D’autres pièces du premier album, « 27 Club », ainsi que de l’excellent 7″ « Léche-vitrine » se sont enchaînées sur fond de projections hallucinantes gracieuseté Tania B. Lacasse, qui occupe parfois ce poste aux côtés de Ponctuation. À la fin de la performance, pendant la dernière chanson, une demie-douzaine de fêtards sautaient partout et dansaient en lâchant le fou qu’ils avaient accumulé depuis le début de la soirée. Malheureusement, lorsque les dernières notes se sont dissipées, les applaudissements clairsemés de la foule n’ont pas suffi à ce qu’un rappel ait lieu, privant probablement la foule des pièces La Bouteille et Cortisol. Pourtant, quelques minutes plus tôt, entre les pièces, les applaudissements nourris et les cris de la foule laissaient croire qu’elle était encore capable d’en prendre. Tout au contraire, elle s’est rapidement dissipée, profitant de la fin de la dernière pièce du concert pour quitter sans demander son reste.
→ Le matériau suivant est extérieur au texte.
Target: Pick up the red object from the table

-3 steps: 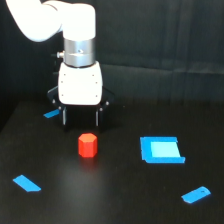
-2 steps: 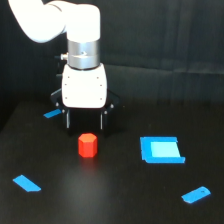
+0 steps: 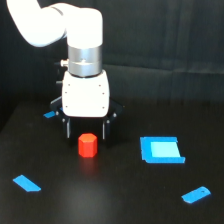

Disons qu’on était à cent lieues de l’ambiance complètement survoltée qui régnait pendant le concert donné à des centaines de kilomètres au nord la semaine précédente, dans le cadre du FME de Rouyn-Noranda.
Cette première soirée est donc une réussite malgré les quelques bémols et on ne peut espérer que le meilleur pour ce soir, alors que le supergroupe montréalais Pypy (Red Mass, Duchess Says) tentera de faire fondre la face des mélomanes qui se réuniront à la Vitrola pour leur concert et pour ceux de Demon Claws, de Pachyderm et des Marinellis. Est-ce que ces derniers réussiront à faire lever le party et à foutre le bordel en bonne et due forme? Jeudi soir au OUMF, la rumeur veut qu’ils aient créé bien des maux de tête aux techniciens de son qui regardaient l’équipement de scène se faire asperger de bière et de mousseux par les hurluberlus de la troupe rock. Chose certaine, la musique sera bonne même si la foule ne bouge pas.